* [WORK TO BE COMPLETED] Here the job is to copy the data exactly and to exclude every image from it.

* [EXERCISE DATA]

━━━

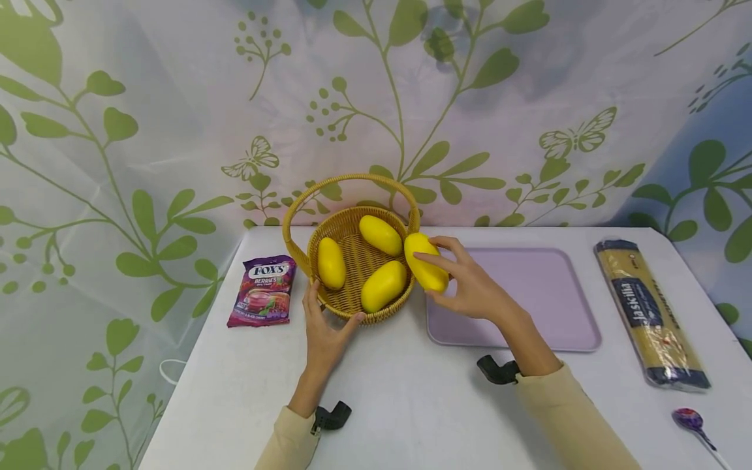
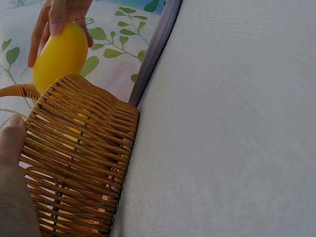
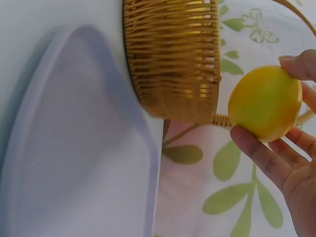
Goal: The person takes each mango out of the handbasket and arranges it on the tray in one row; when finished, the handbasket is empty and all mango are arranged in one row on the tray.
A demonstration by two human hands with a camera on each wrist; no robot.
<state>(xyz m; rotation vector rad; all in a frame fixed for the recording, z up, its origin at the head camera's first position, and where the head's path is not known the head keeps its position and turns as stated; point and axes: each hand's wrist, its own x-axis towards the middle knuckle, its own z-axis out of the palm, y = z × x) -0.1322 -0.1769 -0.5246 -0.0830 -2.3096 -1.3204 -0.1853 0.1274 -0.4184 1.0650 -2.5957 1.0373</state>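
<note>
A wicker basket [image 1: 351, 251] with a tall arched handle stands on the white table, three yellow mangoes inside it. One mango [image 1: 331, 263] lies at the left, another [image 1: 380, 235] at the back and a third [image 1: 384, 286] at the front right. My left hand [image 1: 324, 343] holds the basket's near rim, its thumb on the woven side. Between thumb and fingers of my right hand [image 1: 477, 287] is a fourth mango [image 1: 424, 262], raised by the basket's right rim. In the right wrist view this mango [image 3: 265, 103] shows a greenish-yellow end.
A lilac tray [image 1: 529, 294] lies right of the basket, partly under my right forearm. To the left is a purple Fox's candy bag [image 1: 262, 291]. A spaghetti pack [image 1: 651, 313] and a wrapped lollipop [image 1: 689, 419] lie at the far right. Behind the table hangs a leaf-patterned curtain [image 1: 364, 85].
</note>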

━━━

* [RESULT BELOW]
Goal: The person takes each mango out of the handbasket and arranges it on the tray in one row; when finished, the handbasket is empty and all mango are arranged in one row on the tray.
A demonstration by two human hands with a camera on each wrist; no robot.
<state>(xyz m; rotation vector rad; all in a frame fixed for the recording, z up, its origin at the head camera's first position, and where the head's path is not known the head keeps its position and turns as stated; point and axes: each hand's wrist, its own x-axis towards the middle knuckle, its own z-axis out of the palm, y = z × x) -0.1322 -0.1769 -0.5246 -0.0830 -2.3096 -1.3204 -0.1853 0.1274 -0.4184 1.0650 -2.5957 1.0373</state>
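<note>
A wicker basket [image 1: 351, 251] with a tall arched handle stands on the white table, three yellow mangoes inside it. One mango [image 1: 331, 263] lies at the left, another [image 1: 380, 235] at the back and a third [image 1: 384, 286] at the front right. My left hand [image 1: 324, 343] holds the basket's near rim, its thumb on the woven side. Between thumb and fingers of my right hand [image 1: 477, 287] is a fourth mango [image 1: 424, 262], raised by the basket's right rim. In the right wrist view this mango [image 3: 265, 103] shows a greenish-yellow end.
A lilac tray [image 1: 529, 294] lies right of the basket, partly under my right forearm. To the left is a purple Fox's candy bag [image 1: 262, 291]. A spaghetti pack [image 1: 651, 313] and a wrapped lollipop [image 1: 689, 419] lie at the far right. Behind the table hangs a leaf-patterned curtain [image 1: 364, 85].
</note>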

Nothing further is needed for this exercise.